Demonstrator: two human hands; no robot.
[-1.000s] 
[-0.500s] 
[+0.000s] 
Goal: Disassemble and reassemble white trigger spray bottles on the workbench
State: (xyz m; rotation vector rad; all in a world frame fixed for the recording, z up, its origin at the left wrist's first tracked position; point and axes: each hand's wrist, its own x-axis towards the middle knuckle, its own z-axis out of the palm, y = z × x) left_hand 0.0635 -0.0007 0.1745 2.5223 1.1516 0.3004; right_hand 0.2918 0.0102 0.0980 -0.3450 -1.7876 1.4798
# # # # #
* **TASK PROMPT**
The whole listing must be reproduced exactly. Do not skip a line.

* **TASK RESPONSE**
Demonstrator: two human hands; no robot.
[-1.000s] 
[-0.500s] 
[+0.000s] 
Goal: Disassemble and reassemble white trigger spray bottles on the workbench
State: (xyz m; rotation vector rad; all in a world frame fixed for the recording, z up, its origin at the left wrist's first tracked position; point and axes: each hand's wrist, its own x-axis towards the middle knuckle, its own z-axis out of the palm, y = z × x) left_hand 0.0635 -0.0007 0.1745 2.5223 1.1516 0.3004; right_hand 0.2918 0.0102 0.0980 -0.3450 -1.7876 1.4798

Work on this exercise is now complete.